Financial technologies (FinTech), in what some (informally) call the “era of disruption”, have caused changes in the global financial system, impacting the way the industry operates and the behavior of financial consumers. In the case of the African continent, mobile money stands out, increasingly present in various African realities, where it is mainly used as a mechanism for financial inclusion, and Angola is no exception.

This technological disruption entails many regulatory challenges, particularly in what concerns ​​money laundering. As experience shows, money launderers tend to adapt to new technologies much faster than Regulators, a picture that needs to be reversed and fortunately, efforts are already being made in some realities. Ideally, on this last point, Angola should be no exception either.
To this end, in designing regulatory frameworks for the prevention of money laundering, the Supervisory Authorities (and supervised institutions) can adopt some approaches, as we will see below.

Risk Based and Technologically Neutral Regulation

Being in an age of technological innovation, where financial institutions (no longer exclusively) offer new payment services, means that regulation must be tailored to the type of service, not the type of provider. Similarly, the applicable Anti-Money Laundering (AML) rules should be the same for all those offering the same service, varying only according to the risk represented (same risk - same regulation). The risk assessment methodology should therefore apply to all entities (banks, mobile operators, third party providers) offering mobile financial services (and to any other payment service).

Technological innovations have been happening at a very rapid pace and regulation must remain effective even with this change. To this end, it must be designed considering a diversity of risks (technological, systemic and operational), without being limited to specific technologies. If regulation focuses on the real risks posed by a particular service, it is more likely to remain effective despite the provider and the technology. Identifying and mitigating the risk of a particular service should be at the heart of Anti-Money Laundering regulation.

Domino Effect and Complementarity

Since the purpose of these services (some) is to foster financial inclusion by moving customers from the informal market to the regulated financial system, by developing trust in mobile services, customers will require more traditional financial products and services, such as savings accounts.

These services, therefore, have the important function of placing disadvantaged and financially excluded groups in the formal financial system. On a large scale (and in the longer term) this will result in the full formalization of the financial system and a reduction in the overall risk of money laundering.

Mobile financial services promote, especially in developing countries, access to financial services, as access to financial services and the prevention of money laundering are complementary rather than incompatible policies.

Without an adequate degree of financial inclusion, a country's AML system will only be able to safeguard the integrity of only part of its financial system - the formally registered part - leaving the informal and unregistered components vulnerable to even greater abuse than the one to which the formal system is subject. Therefore, measures that promote greater financial inclusion contribute to a more effective and comprehensive AML system.

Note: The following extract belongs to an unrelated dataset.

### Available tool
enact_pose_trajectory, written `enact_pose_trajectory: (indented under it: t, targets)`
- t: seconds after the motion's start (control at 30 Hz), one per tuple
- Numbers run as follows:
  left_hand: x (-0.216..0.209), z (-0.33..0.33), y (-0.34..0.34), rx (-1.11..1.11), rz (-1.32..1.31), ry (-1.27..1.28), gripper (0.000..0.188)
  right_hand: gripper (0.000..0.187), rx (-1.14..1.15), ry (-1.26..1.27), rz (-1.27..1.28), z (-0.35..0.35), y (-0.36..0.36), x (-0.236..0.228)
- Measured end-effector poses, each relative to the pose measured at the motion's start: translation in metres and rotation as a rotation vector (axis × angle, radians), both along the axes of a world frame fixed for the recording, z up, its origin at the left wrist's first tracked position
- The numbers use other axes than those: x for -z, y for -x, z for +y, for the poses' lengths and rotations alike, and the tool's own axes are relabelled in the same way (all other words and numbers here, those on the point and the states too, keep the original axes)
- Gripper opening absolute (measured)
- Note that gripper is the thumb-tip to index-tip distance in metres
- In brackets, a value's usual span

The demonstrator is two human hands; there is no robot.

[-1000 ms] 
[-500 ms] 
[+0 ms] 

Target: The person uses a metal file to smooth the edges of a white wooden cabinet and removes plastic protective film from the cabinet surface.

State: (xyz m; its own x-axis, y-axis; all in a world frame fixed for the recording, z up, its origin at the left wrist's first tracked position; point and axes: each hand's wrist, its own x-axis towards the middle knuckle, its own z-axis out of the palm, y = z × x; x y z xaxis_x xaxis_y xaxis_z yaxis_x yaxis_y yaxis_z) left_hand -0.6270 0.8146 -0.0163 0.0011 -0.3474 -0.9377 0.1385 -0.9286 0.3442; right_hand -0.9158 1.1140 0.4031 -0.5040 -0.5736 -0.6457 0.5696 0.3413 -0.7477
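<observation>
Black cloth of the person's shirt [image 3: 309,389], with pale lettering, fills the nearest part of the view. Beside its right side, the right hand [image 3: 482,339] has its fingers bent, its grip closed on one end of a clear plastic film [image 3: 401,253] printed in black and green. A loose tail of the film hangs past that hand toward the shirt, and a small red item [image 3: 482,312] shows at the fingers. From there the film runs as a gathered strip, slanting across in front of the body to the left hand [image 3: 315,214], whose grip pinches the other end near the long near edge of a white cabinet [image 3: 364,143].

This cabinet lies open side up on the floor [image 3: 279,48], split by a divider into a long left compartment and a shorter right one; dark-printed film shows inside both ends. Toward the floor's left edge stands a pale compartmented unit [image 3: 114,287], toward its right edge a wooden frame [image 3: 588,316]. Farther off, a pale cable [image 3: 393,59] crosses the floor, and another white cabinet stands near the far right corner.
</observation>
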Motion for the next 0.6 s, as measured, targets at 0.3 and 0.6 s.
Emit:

Exclusivity and Cooperation

Service providers should be regulated by the service they provide in accordance with the FATF functional definition of "Financial Institution".

There are a range of regulatory tools in place for mobile money services. At one end of the spectrum is a traditional financial regulation whereby a mobile operator must partner with a financial institution (usually a bank) in order to offer mobile money services. The financial institution in such a partnership will be responsible for compliance with AML regulatory standards. At the other end of the regulatory spectrum, mobile operators may also have the opportunity to apply for a payment system operator license to the regulator, thus becoming a regulated financial services provider that must comply with the appropriate AML rules.

This demonstrates that mobile money services are part of the formal financial system and that AML obligations should be applied to them, falling within the remit of the relevant sector Supervisory Authority, regardless of the type of provider.


Empirically, there have been few identified cases of money laundering through mobile money services to date in countries where such services have proliferated. While no payment system can be 100% free from abuse, it is important to recognize the attractiveness they may have for those intending to launder money. Therefore, close vigilance is required to detect new emerging risks, which can only be done through close monitoring by providers of this service category, supervisory authorities and the FIU (Financial Intelligence Unit).

We, therefore, hope that a close cooperative relationship between regulators and service providers will result in efficient regulation, involving a 'testing and learning' approach, to assess initial risks and create risk mitigation rules proportionate with any risks that may be identified.

As we have seen in recent years, new types and models of financial services have emerged, based on innovative technologies and financial regulators (often) are unfamiliar with the risks posed by these new services. Regulators must be cautious in applying the AML standards so that they are not disproportionate to the risks identified, which would undermine not only the adoption of these new services by financial consumers, but also the AML program itself.